#### Aim of the task:
The lines below should be written out again in full, exactly as they are.

#### Exercise data:
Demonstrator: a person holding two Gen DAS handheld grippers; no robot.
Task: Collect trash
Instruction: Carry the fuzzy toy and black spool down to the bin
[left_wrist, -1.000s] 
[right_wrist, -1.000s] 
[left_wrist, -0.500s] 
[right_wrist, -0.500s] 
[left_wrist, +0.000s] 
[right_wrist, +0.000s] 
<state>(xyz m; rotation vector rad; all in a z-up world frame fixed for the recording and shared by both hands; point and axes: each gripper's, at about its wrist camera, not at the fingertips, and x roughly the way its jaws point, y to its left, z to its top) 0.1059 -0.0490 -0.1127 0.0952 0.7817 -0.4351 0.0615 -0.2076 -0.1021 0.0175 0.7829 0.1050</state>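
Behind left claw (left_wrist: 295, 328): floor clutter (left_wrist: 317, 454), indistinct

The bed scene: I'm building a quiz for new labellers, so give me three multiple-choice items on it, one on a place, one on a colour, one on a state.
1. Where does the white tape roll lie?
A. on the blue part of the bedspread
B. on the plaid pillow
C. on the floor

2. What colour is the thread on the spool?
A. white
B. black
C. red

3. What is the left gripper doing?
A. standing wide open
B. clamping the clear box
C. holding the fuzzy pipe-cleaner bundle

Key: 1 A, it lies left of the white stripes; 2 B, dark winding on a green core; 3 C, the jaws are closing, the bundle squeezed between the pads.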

#### Answer space:
Demonstrator: a person holding two Gen DAS handheld grippers; no robot.
Task: Collect trash
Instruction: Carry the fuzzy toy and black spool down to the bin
[left_wrist, -1.000s] 
[right_wrist, -1.000s] 
[left_wrist, -0.500s] 
[right_wrist, -0.500s] 
[left_wrist, +0.000s] 
[right_wrist, +0.000s] 
<state>(xyz m; rotation vector rad; all in a z-up world frame fixed for the recording and shared by both hands; point and axes: each gripper's, at about its wrist camera, not at the fingertips, and x roughly the way its jaws point, y to its left, z to its top) 0.1059 -0.0490 -0.1127 0.0952 0.7817 -0.4351 0.0615 -0.2076 -0.1021 0.0175 0.7829 0.1050</state>
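Behind left claw (left_wrist: 295, 328): floor clutter (left_wrist: 317, 454), indistinct

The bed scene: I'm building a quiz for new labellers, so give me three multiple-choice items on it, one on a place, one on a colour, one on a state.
1. Where does the white tape roll lie?
A. on the blue part of the bedspread
B. on the plaid pillow
C. on the floor

2. What colour is the thread on the spool?
A. white
B. black
C. red

3. What is the left gripper doing?
A. standing wide open
B. clamping the clear box
C. holding the fuzzy pipe-cleaner bundle

Key: 1 A, it lies left of the white stripes; 2 B, dark winding on a green core; 3 C, the jaws are closing, the bundle squeezed between the pads.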

Nothing further is needed for the answer.